Aichouche se remit peu à peu et reprit ses forces. Il faudrait à présent s’occuper de deux enfants en bas âge et ce ne serait pas facile. Elle savait que sa mère ne serait plus aussi disponible qu’autrefois, surtout avec une belle-fille qui subissait une grossesse très difficile. Aini ramena Ouardia à sa mère qui l’accueillit avec amour. Elle lui montra aussitôt sa petite sœur au berceau. Ouardia écarquilla les yeux, étonnée de cette chose rose au fond du lit mais ne fit aucun geste ni ne dit aucun mot. Elle se détourna du berceau et demanda à manger ce qui fit rire les deux femmes. Elle mangea silencieusement mais le bébé se mit à geindre et cela attira son attention. Elle bondit et vint se planter près du petit lit ou la chose rose gesticulait. Et avec son langage de petite fille, elle donna une série de noms à cette chose. Savait-elle que le bébé lui prendrait peu à peu son univers ? Sans doute car de sa petite menotte elle donna une tape sur la tête de l’enfant. Aichouche avait prévu une réaction de sa fille mais elle n’imaginait pas qu’elle pût être violente. Aini lui conseilla de se méfier et de ne jamais laisser les deux enfants seules. On avait vu tant d’accidents causés par des enfants ! Aichouche la rassura et sa mère repartit.
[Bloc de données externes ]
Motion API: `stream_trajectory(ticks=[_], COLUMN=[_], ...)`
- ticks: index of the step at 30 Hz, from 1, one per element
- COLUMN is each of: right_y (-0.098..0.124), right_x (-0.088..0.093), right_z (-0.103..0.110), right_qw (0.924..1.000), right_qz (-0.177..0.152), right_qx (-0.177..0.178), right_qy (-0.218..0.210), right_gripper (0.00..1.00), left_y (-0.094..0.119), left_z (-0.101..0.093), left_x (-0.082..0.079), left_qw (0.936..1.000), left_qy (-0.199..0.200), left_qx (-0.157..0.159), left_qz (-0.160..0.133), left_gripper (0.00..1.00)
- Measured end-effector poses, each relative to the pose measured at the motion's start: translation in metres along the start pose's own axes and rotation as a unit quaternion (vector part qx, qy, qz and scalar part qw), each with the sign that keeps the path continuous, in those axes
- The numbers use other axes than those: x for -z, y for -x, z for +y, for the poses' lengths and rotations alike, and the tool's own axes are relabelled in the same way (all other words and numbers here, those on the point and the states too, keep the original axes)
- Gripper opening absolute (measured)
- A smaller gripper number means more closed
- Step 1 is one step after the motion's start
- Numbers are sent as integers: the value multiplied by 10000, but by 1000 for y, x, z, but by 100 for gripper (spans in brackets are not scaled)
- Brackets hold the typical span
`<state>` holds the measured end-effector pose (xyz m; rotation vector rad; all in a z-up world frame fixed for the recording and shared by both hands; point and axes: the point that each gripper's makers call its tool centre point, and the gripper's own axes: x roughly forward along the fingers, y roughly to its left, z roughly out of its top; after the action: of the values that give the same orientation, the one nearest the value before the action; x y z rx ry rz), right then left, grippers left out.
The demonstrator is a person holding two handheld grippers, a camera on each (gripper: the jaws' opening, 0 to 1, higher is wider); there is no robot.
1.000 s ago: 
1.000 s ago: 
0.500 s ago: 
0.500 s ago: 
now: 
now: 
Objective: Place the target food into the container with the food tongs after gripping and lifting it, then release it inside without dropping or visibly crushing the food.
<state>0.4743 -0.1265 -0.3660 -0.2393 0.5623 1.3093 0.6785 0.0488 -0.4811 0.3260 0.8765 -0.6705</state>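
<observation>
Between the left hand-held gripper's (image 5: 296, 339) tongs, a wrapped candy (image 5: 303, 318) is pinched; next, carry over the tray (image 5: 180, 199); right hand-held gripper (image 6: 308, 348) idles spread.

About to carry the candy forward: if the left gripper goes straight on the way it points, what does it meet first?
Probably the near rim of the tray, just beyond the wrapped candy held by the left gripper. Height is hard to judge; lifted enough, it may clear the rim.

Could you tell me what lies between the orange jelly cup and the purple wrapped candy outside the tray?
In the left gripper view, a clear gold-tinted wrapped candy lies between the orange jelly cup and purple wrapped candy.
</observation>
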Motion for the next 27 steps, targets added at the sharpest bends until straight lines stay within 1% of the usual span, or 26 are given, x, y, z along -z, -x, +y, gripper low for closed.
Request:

Fatma qui s’était occupée du bébé les premiers temps avait espacé ses visites. Ouardia hurlait dès que sa tante entrait dans leur chambre. Aichouche se demandait toujours ce qui provoquait la détresse de sa fille. Elle la rassurait sur le compte de sa belle-sœur mais elle avait beau lui vanter sa gentillesse, rien n’y faisait, Ouardia hurlait à chaque fois que Fatma ouvrait la porte ce qui faisait fuir la jeune femme.
Hassen était heureux du rétablissement de sa femme. Comme elle ne préparait plus les repas durant sa convalescence, il rapportait la nourriture de l’hôtel avec la bénédiction de Kohler. Aichouche et les enfants ne manquaient de rien. Aichouche mangeait bien et pouvait ainsi donner le sein à Baya qui tétait goulûment sa mère sous le regard jaloux de Ouardia.Hassen prenait volontiers la petite dans ses bras et la berçait tendrement pendant que Aichouche prodiguait des caresses à Ouardia qui malgré tout lançait des regards en biais vers son père et sa sœur.
Bientôt, on fut au printemps, un printemps particulièrement agréable. Aichouche la vait à grande eau la cour de la maison et sous la charmille qui se reformait en reverdissant peu à peu, elle passait l’après-midi avec ses enfants sous le feuillage naissant. Ouardia jouait et babillait tandis que sa sœur dormait sur les genoux de sa mère. Ce spectacle ne faisait qu’aggraver les sentiments de jalousie de Fatma qui malgré ses espoirs, n’attendait toujours pas d’enfant.